● **What to work on**
The whole listing below must be printed again exactly, images excluded.
======== Information provided
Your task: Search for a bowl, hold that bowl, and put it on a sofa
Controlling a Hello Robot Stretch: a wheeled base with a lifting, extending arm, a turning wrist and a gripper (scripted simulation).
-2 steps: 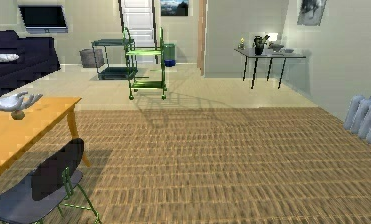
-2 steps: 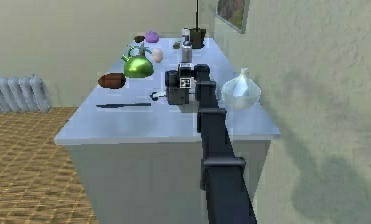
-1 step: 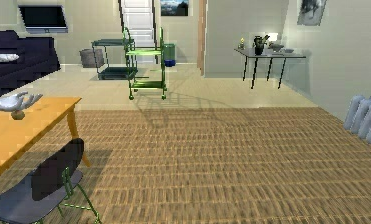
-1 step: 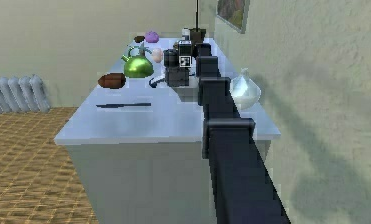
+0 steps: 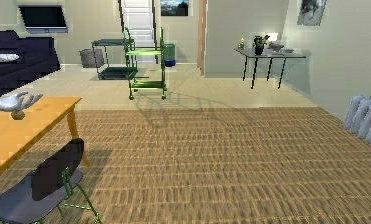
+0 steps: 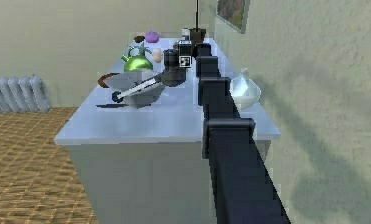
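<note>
Arm: dark square bar (image 6: 228, 150) out over the pale blue-grey counter (image 6: 103, 125), probably after the bowl.
Bowl: shiny grey metal bowl (image 6: 143, 93), mid-counter beside the arm.
Gripper: dark two-finger gripper (image 6: 171, 68) farther along, clutter (image 6: 141, 58) behind it, so can't tell if it holds anything.
Sofa: dark navy sofa (image 5: 15, 55), well off from the counter.

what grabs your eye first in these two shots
In the arm side view, the dark arm runs up over a pale counter holding a grey bowl and a white vase. In the forward view, a green cart stands mid-room beyond the brown rug, with a dark sofa at its far left.
</note>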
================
● **Result of the task**
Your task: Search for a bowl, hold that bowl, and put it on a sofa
Controlling a Hello Robot Stretch: a wheeled base with a lifting, extending arm, a turning wrist and a gripper (scripted simulation).
-2 steps: 
-2 steps: 
-1 step: 
-1 step: 
+0 steps: 
+0 steps: 
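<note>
Arm: dark square bar (image 6: 228, 150) out over the pale blue-grey counter (image 6: 103, 125), probably after the bowl.
Bowl: shiny grey metal bowl (image 6: 143, 93), mid-counter beside the arm.
Gripper: dark two-finger gripper (image 6: 171, 68) farther along, clutter (image 6: 141, 58) behind it, so can't tell if it holds anything.
Sofa: dark navy sofa (image 5: 15, 55), well off from the counter.

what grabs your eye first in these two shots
In the arm side view, the dark arm runs up over a pale counter holding a grey bowl and a white vase. In the forward view, a green cart stands mid-room beyond the brown rug, with a dark sofa at its far left.
</note>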

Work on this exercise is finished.